Re: [PATCH v9 2/2] misc: Add a mechanism to detect stalls on guest vCPUs

[Date Prev][Date Next][Thread Prev][Thread Next][Date Index][Thread Index]

 



On Wed, Jul 06, 2022 at 04:21:01PM +0100, Will Deacon wrote:

Hi Will,

> Hi Sebastian,
> 
> Thanks for working on this and apologies it's taken so long for me to
> review your changes.
> 
> On Fri, Jul 01, 2022 at 02:40:14PM +0000, Sebastian Ene wrote:
> > This driver creates per-cpu hrtimers which are required to do the
> > periodic 'pet' operation. On a conventional watchdog-core driver, the
> > userspace is responsible for delivering the 'pet' events by writing to
> > the particular /dev/watchdogN node. In this case we require a strong
> > thread affinity to be able to account for lost time on a per vCPU.
> > 
> > This part of the driver is the 'frontend' which is reponsible for
> > delivering the periodic 'pet' events, configuring the virtual peripheral
> > and listening for cpu hotplug events. The other part of the driver is
> > an emulated MMIO device which is part of the KVM virtual machine
> > monitor and this part accounts for lost time by looking at the
> > /proc/{}/task/{}/stat entries.
> > 
> > Signed-off-by: Sebastian Ene <sebastianene@xxxxxxxxxx>
> > ---
> >  drivers/misc/Kconfig               |  13 ++
> >  drivers/misc/Makefile              |   1 +
> >  drivers/misc/vcpu_stall_detector.c | 212 +++++++++++++++++++++++++++++
> >  3 files changed, 226 insertions(+)
> >  create mode 100644 drivers/misc/vcpu_stall_detector.c
> > 
> > diff --git a/drivers/misc/Kconfig b/drivers/misc/Kconfig
> > index 41d2bb0ae23a..83afb41a85cf 100644
> > --- a/drivers/misc/Kconfig
> > +++ b/drivers/misc/Kconfig
> > @@ -483,6 +483,19 @@ config OPEN_DICE
> >  
> >  	  If unsure, say N.
> >  
> > +config VCPU_STALL_DETECTOR
> > +	tristate "VCPU stall detector"
> 
> I'd probably stick "Guest" in here somewhere, as this driver won't be
> useful on the host. So something like "Guest vCPU stall detector".
> 

I improved the description with your suggesion.
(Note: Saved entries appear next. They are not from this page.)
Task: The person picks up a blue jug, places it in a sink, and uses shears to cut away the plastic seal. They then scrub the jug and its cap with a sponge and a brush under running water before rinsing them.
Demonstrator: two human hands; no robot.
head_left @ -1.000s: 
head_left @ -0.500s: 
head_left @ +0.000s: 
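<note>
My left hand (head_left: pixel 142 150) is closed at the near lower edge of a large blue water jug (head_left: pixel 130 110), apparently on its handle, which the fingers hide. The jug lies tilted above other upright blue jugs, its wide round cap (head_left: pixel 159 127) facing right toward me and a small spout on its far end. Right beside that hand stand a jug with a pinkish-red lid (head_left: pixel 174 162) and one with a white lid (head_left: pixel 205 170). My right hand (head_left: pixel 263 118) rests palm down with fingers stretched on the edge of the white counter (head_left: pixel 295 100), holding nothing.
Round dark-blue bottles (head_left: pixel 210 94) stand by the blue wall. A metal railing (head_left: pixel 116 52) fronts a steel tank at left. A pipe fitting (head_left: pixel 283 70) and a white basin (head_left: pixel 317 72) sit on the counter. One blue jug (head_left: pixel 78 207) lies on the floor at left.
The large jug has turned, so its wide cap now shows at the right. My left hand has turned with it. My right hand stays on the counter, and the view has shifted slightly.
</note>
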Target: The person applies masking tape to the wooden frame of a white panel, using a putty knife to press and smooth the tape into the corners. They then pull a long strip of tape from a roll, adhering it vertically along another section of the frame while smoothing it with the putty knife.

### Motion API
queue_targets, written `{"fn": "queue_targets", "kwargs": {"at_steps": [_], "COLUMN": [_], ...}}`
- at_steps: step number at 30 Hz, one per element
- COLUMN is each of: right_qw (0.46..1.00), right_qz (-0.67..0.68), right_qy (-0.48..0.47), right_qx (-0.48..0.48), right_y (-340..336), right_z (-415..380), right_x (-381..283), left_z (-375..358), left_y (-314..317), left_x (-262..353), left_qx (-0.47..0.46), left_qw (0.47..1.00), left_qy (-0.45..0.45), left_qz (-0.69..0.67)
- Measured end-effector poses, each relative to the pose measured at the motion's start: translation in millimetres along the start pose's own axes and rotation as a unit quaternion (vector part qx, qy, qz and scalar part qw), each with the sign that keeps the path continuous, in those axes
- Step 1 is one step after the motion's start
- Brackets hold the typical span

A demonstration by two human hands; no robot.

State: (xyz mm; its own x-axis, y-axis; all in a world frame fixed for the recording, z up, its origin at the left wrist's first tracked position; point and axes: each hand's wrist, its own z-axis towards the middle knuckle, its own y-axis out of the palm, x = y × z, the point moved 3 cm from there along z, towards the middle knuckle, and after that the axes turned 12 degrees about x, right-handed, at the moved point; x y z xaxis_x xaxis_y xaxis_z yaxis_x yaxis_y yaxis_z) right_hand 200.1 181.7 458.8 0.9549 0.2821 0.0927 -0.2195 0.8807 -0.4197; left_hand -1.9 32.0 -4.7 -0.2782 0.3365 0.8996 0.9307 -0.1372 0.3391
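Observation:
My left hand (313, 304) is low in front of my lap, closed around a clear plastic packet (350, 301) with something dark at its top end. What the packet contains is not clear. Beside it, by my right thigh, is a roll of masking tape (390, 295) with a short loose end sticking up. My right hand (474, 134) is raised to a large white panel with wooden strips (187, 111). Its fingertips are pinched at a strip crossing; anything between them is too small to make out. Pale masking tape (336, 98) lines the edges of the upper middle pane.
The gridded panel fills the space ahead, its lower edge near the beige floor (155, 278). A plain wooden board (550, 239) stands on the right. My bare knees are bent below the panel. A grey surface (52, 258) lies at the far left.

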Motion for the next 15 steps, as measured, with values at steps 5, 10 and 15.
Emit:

> > +	select LOCKUP_DETECTOR
> > +	depends on OF
> > +	help
> > +	  Detect CPU locks on a kvm virtual machine. This driver relies on
> > +	  the hrtimers which are CPU-binded to do the 'pet' operation. When a
> > +	  vCPU has to do a 'pet', it exits the guest through MMIO write and
> > +	  the backend driver takes into account the lost ticks for this
> > +	  particular CPU.
> > +	  To compile this driver as a module, choose M here: the
> > +	  module will be called vcpu_stall_detector.
> 
> I suggest rewording this along the lines of:
> 
>   When this driver is bound inside a KVM guest, it will periodically
>   "pet" an MMIO stall detector device from each vCPU and allow the host
>   to detect vCPU stalls.
> 
>   To compile this driver as a module, choose M here: the module will
>   be called vcpu_stall_detector.
> 
>   If you do not intend to run this kernel as a guest, say N.
> 
> but up to you.
> 

I reworded this, thanks !

> >  source "drivers/misc/c2port/Kconfig"
> >  source "drivers/misc/eeprom/Kconfig"
> >  source "drivers/misc/cb710/Kconfig"
> > diff --git a/drivers/misc/Makefile b/drivers/misc/Makefile
> > index 70e800e9127f..2be8542616dd 100644
> > --- a/drivers/misc/Makefile
> > +++ b/drivers/misc/Makefile
> > @@ -60,3 +60,4 @@ obj-$(CONFIG_XILINX_SDFEC)	+= xilinx_sdfec.o
> >  obj-$(CONFIG_HISI_HIKEY_USB)	+= hisi_hikey_usb.o
> >  obj-$(CONFIG_HI6421V600_IRQ)	+= hi6421v600-irq.o
> >  obj-$(CONFIG_OPEN_DICE)		+= open-dice.o
> > +obj-$(CONFIG_VCPU_STALL_DETECTOR)	+= vcpu_stall_detector.o
> > \ No newline at end of file
> > diff --git a/drivers/misc/vcpu_stall_detector.c b/drivers/misc/vcpu_stall_detector.c
> > new file mode 100644
> > index 000000000000..039ac54564c1
> > --- /dev/null
> > +++ b/drivers/misc/vcpu_stall_detector.c
> > @@ -0,0 +1,212 @@
> > +// SPDX-License-Identifier: GPL-2.0
> 
> This should probably be "GPL-2.0-only" for the avoidance of doubt.
> 

I updated the license.

> > +//
> > +// VCPU stall detector.
> > +//  Copyright (C) Google, 2022
> > +
> > +#include <linux/cpu.h>
> > +#include <linux/init.h>
> > +#include <linux/io.h>
> > +#include <linux/kernel.h>
> > +
> > +#include <linux/device.h>
> > +#include <linux/interrupt.h>
> > +#include <linux/module.h>
> > +#include <linux/nmi.h>
> > +#include <linux/of.h>
> > +#include <linux/of_device.h>
> > +#include <linux/param.h>
> > +#include <linux/percpu.h>
> > +#include <linux/platform_device.h>
> > +#include <linux/slab.h>
> > +
> > +#define REG_STATUS		(0x00)
> > +#define REG_LOAD_CNT		(0x04)
> > +#define REG_CURRENT_CNT		(0x08)
> > +#define REG_CLOCK_FREQ_HZ	(0x0C)
> > +#define REG_LEN			(0x10)
> > +
> > +#define DEFAULT_CLOCK_HZ	(10)
> > +#define DEFAULT_TIMEOT_SEC	(8)
> 
> TIMEOUT instead of TIMEOT?
> 

I fixed the typo.

> Generally, I'd probably also prefix these definitions with VCPU_STALL_
> or something to avoid the potential for conflicting with the headers.
> 

I prefixed the definitions with VCPU_STALL_.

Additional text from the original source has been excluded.